- [WHAT IS NEEDED]:
Find the line containing "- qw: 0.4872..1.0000" in the records below. Copy exactly that line and each one after it, ending at the line containing "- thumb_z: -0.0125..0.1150", and nothing more.

[Start of Attachment]

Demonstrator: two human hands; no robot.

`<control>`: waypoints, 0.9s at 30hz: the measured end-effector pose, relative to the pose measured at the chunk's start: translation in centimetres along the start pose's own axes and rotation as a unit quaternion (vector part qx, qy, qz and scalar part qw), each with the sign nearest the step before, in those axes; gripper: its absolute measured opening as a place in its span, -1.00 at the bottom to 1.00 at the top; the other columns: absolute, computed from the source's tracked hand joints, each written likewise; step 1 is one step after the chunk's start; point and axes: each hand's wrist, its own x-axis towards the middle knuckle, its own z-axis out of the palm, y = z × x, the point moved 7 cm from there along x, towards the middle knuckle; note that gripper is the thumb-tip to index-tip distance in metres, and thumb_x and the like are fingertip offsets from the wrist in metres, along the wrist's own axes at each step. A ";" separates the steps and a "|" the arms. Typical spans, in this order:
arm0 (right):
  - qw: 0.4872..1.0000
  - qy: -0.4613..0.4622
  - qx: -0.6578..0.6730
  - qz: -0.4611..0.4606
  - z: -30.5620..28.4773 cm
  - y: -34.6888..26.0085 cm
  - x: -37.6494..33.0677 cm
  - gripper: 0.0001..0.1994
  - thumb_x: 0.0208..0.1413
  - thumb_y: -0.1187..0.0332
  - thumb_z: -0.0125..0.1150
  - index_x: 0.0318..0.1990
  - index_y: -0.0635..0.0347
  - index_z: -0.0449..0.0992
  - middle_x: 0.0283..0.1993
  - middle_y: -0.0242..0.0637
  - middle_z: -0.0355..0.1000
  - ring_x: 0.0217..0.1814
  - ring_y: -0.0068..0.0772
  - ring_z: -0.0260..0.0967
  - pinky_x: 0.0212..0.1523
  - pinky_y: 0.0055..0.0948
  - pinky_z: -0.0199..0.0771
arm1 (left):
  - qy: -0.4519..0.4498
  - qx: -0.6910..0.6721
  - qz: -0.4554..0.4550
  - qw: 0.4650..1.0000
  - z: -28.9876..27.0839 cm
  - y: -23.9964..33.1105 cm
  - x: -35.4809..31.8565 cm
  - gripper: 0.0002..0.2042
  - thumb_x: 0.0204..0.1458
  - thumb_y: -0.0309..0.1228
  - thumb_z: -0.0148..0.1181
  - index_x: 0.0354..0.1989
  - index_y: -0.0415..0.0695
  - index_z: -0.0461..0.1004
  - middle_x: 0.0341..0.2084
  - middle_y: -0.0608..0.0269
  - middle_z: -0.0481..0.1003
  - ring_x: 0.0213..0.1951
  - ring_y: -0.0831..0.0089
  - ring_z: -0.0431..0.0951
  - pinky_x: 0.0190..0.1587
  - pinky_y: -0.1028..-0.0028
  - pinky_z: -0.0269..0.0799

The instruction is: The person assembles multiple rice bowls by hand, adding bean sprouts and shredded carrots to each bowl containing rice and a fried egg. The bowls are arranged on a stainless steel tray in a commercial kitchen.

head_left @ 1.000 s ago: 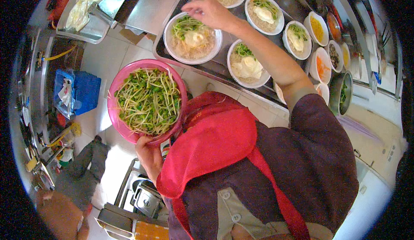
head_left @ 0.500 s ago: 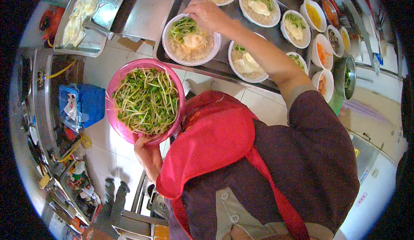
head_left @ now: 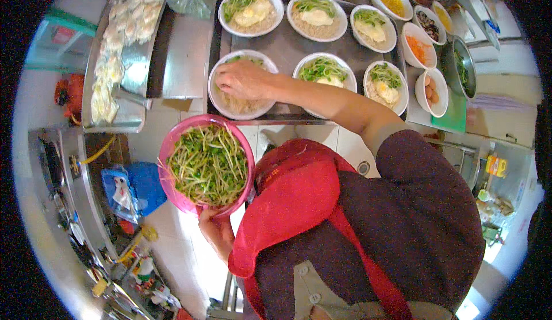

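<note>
My left hand [head_left: 217, 232] grips the lower edge of a pink basin [head_left: 250, 160], holding it up beside the tray. Pale-stemmed green sprouts [head_left: 208, 162] fill the basin. My right hand [head_left: 244, 80] is curled down over a white bowl of rice [head_left: 244, 112] at the tray's near left corner. Its fingertips are hidden, so what they hold cannot be made out. Some greens [head_left: 253, 61] show behind the hand, which covers the middle of the bowl. Next to it stands another bowl [head_left: 296, 67] with sprouts and egg, partly behind my right forearm.
Several similar bowls stand on the dark metal tray [head_left: 276, 50]. Fried eggs [head_left: 123, 33] lie in a metal pan at the left. Bowls of shredded carrot [head_left: 418, 50], yellow shreds [head_left: 391, 1] and whole eggs [head_left: 430, 93] line the right side. A blue bin [head_left: 146, 188] stands below left.
My right hand has moved from the bowl's far rim to over its middle, now covering the egg. The view has shifted, and my left hand still holds the basin.
</note>
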 end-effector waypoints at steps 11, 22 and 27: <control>0.969 -0.075 -0.131 0.197 -1.4 6.4 -4.9 -0.90 -0.19 0.39 0.14 -0.54 0.23 0.48 -0.43 -0.07 0.39 -0.37 -0.03 0.39 -0.37 -0.12 0.40 | -0.046 -0.036 -0.011 0.998 -0.4 -0.1 1.3 -0.29 -0.38 -0.67 -0.14 0.17 -0.14 0.13 -0.02 0.07 0.32 0.06 0.10 0.31 0.08 0.06 0.32; 0.957 0.021 -0.061 0.284 -7.7 5.8 -9.3 -0.90 -0.16 0.34 0.18 -0.46 0.11 0.54 -0.46 -0.19 0.44 -0.38 -0.13 0.42 -0.36 -0.18 0.40 | -0.065 0.008 -0.023 0.998 0.2 0.7 1.2 -0.33 -0.35 -0.64 -0.10 0.14 -0.15 0.17 0.03 0.04 0.30 0.05 0.11 0.33 0.09 0.09 0.30; 0.962 -0.033 -0.136 0.235 -3.5 5.9 -8.1 -0.92 -0.13 0.38 0.16 -0.46 0.14 0.50 -0.46 -0.20 0.40 -0.36 -0.07 0.38 -0.37 -0.14 0.36 | -0.075 0.009 -0.034 0.997 0.3 1.2 1.6 -0.29 -0.39 -0.66 -0.11 0.16 -0.12 0.15 0.04 0.05 0.29 0.07 0.08 0.31 0.10 0.04 0.28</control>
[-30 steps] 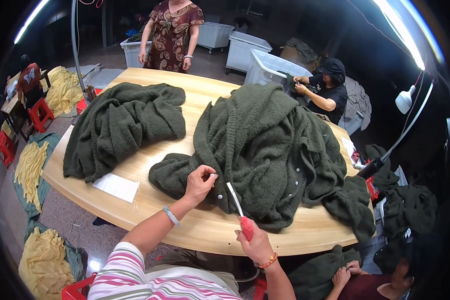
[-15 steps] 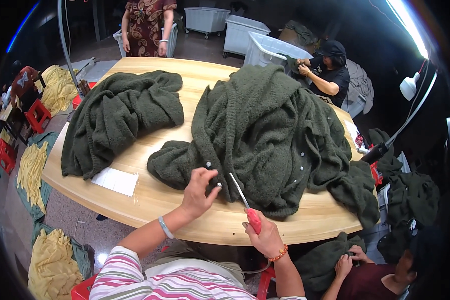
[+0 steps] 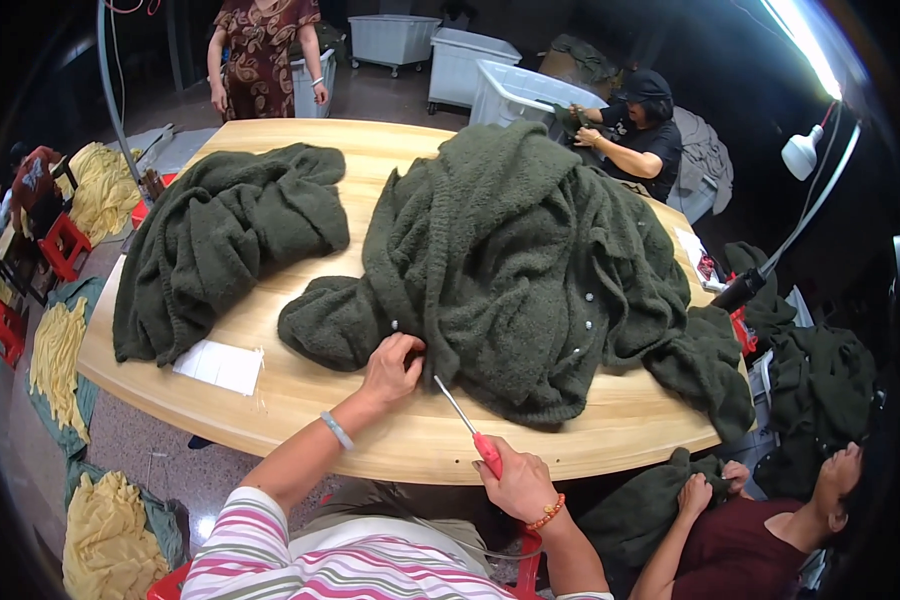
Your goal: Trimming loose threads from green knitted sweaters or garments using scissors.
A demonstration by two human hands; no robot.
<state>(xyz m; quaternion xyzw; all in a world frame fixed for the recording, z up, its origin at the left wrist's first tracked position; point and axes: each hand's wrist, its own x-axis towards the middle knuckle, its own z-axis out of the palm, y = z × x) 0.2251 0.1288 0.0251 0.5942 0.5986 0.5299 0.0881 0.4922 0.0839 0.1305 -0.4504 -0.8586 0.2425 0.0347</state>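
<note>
A large dark green knit cardigan [image 3: 515, 270] with round shiny buttons lies heaped on the wooden table in front of me. My left hand [image 3: 390, 370] has its fingers closed on the front edge of the cardigan, just below a shiny button [image 3: 394, 325]. A red-handled tool [image 3: 488, 455] with a thin straight metal shaft is gripped in my right hand [image 3: 523, 485]. Its tip points up and left at the cardigan's lower edge, close to my left fingers. I cannot tell whether the tip touches the knit.
Another dark green garment [image 3: 235, 240] lies at the left of the table, beside a white paper [image 3: 220, 367]. A lamp arm [image 3: 810, 220] rises at the right. Co-workers handle green garments at the far right and lower right. A standing person and white bins [image 3: 470, 65] are beyond the table.
My left hand has moved down onto the cardigan's edge and its fingers have closed. The tool has shifted slightly left and down in my right hand. The whole view has shifted a little.
</note>
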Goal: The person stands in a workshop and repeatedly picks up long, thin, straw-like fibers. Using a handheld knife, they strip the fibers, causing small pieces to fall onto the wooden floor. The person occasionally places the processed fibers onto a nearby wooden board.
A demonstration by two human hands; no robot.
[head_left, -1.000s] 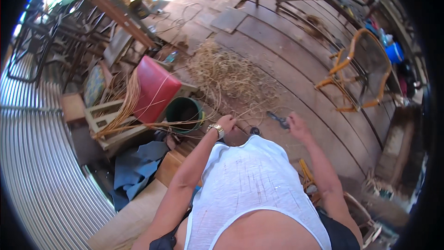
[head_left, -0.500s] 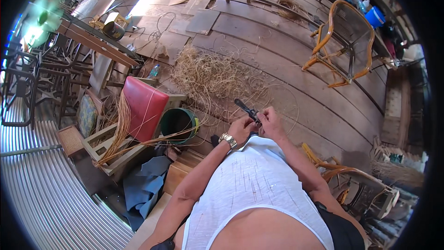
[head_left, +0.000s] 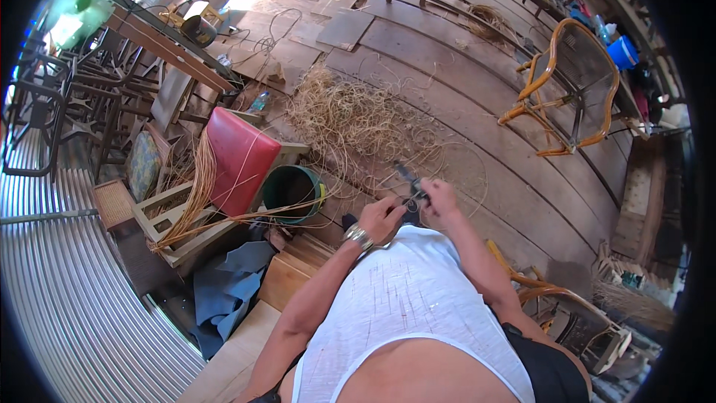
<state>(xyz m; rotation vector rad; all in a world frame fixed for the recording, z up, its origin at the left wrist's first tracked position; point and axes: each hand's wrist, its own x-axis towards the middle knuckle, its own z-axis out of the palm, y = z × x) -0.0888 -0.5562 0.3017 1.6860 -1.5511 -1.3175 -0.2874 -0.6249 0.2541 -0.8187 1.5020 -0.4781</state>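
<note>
In front of my body, my right hand (head_left: pixel 440 200) is closed around a dark hand tool (head_left: pixel 407 173), whose long narrow end points away from me and to the left. Its exact kind is too small to tell. Just to the left is my left hand (head_left: pixel 380 221), with a metal watch (head_left: pixel 359 236) on its wrist. The left thumb and fingers are bent toward each other beside the tool; what they pinch, if anything, I cannot make out. Beyond both hands lies a large tangled heap of thin cane strips (head_left: pixel 350 116) on the wooden floor.
At my left, a dark green bucket (head_left: pixel 289 192) stands beside a red padded seat (head_left: pixel 242 151). Long cane strands (head_left: pixel 195 205) drape over a wooden frame (head_left: pixel 175 254). Blue-grey cloth (head_left: pixel 231 283) lies nearer. A rattan chair (head_left: pixel 564 89) stands far right, and another chair (head_left: pixel 567 298) near right.
My hands have moved slightly apart; the right one has shifted a little right with the tool. The whole view has shifted slightly.
</note>
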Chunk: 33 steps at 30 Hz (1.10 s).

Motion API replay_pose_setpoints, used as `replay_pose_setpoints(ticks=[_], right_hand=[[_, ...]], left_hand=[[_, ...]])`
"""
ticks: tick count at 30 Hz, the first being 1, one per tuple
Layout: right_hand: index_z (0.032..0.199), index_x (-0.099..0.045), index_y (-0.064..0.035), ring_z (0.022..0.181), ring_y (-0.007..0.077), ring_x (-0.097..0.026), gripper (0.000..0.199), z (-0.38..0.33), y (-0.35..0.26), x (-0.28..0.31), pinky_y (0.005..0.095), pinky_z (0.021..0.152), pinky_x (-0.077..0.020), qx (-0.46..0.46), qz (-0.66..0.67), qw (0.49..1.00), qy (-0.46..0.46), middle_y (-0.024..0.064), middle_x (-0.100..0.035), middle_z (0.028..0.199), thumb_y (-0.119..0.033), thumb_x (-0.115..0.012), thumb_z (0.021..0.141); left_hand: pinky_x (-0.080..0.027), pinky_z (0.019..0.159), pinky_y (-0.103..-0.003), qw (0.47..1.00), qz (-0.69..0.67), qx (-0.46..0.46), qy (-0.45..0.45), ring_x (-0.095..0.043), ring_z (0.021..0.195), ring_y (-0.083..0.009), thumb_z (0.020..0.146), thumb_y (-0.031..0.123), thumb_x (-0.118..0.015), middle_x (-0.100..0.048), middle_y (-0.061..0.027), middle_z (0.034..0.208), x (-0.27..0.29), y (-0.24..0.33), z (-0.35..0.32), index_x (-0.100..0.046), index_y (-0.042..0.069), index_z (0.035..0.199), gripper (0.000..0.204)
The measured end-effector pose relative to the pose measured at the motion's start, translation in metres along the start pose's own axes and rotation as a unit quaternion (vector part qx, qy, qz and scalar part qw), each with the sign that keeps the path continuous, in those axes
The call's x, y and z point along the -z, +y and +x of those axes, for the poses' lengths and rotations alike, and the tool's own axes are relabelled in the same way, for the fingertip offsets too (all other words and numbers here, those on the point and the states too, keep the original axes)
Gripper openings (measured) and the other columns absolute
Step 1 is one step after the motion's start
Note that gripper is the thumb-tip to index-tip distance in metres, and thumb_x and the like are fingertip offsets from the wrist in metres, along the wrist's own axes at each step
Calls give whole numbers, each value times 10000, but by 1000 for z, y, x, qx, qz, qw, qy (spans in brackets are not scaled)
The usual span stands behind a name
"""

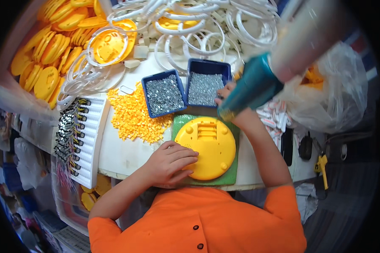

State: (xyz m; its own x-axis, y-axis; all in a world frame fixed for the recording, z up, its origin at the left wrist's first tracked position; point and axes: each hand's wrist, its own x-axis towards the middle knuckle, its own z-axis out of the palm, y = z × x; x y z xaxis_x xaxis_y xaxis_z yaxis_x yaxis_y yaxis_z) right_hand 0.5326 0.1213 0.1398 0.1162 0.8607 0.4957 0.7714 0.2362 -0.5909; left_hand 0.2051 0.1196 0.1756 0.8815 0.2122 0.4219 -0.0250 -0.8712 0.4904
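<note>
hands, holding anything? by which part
Left hand rests on the yellow disc, left side, no clear grip; whether the right hand, partly hidden, holds anything cannot be told.

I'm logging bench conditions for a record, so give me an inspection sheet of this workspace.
Surface: white table, mostly covered; green mat near its front edge.
Work items: yellow round housing on the mat; two blue trays of small metal parts.
Clutter: small yellow pieces heaped left of the trays; white rings piled behind.
Hands: left hand on the housing; right hand at the right tray, partly behind a blurred teal tool, grip unclear.
Cables: thin wires along the white foam tray, left.
Surroundings: plastic bag at right.
</note>
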Motion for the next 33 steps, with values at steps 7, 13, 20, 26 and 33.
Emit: replay_pose_setpoints(ticks=[7,13,20,26,33], right_hand=[[871,-704,-62,877,332,-593,87,36,-28,9,440,780,-468,85,-118,987,-67,103,-633,862,-108,-759,822],[877,-709,-48,890,336,-599,67,45,-38,15,441,789,-471,82,-119,987,-69,108,-657,878,-95,-740,841],[872,-717,-47,880,290,-628,93,14,-31,14,400,810,-475,-10,-17,1000,14,90,-671,857,-96,-774,818],[866,-682,-30,887,297,-635,96,-21,-73,52,394,800,-484,-48,-23,997,-56,103,-678,892,-53,-762,818],[908,-712,-34,877,315,-627,114,-74,-102,50,407,786,-493,-19,-36,993,-113,109,-675,915,-53,-763,808]], left_hand=[[-453,985,-455,983,63,129,116,-591,1228,-307,832,163,-775,-666,-93,1261,15,-60,70,-685,109,1105,292],[-386,1094,-512,964,183,158,111,-443,1399,-376,832,212,-788,-613,-114,1343,-4,-115,113,-703,117,977,193],[-375,1085,-502,964,153,148,160,-510,1341,-331,849,217,-765,-656,-70,1265,-14,-111,114,-740,127,929,123],[-376,1074,-475,960,167,147,171,-548,1284,-273,874,201,-718,-681,-53,1209,-12,-113,114,-770,139,945,108],[-426,953,-425,961,141,154,181,-621,1075,-252,871,146,-735,-696,-25,1028,-8,-102,118,-745,121,953,86]])
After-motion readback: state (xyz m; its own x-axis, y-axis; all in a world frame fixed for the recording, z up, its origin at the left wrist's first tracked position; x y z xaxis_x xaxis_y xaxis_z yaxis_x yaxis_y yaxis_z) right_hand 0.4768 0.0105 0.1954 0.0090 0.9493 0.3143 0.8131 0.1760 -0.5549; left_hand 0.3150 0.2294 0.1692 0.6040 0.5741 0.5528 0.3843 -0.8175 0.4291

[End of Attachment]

- [ANSWER BOX]:
  - qw: 0.4872..1.0000
  - qy: -0.4613..0.4622
  - qx: -0.6578..0.6730
  - qz: -0.4611..0.4606
  - z: -30.5620..28.4773 cm
  - y: -34.6888..26.0085 cm
  - x: -37.6494..33.0677 cm
  - gripper: 0.0001..0.1994
  - thumb_x: 0.0208..0.1413
  - thumb_y: -0.1187..0.0332
  - thumb_z: -0.0125..0.1150

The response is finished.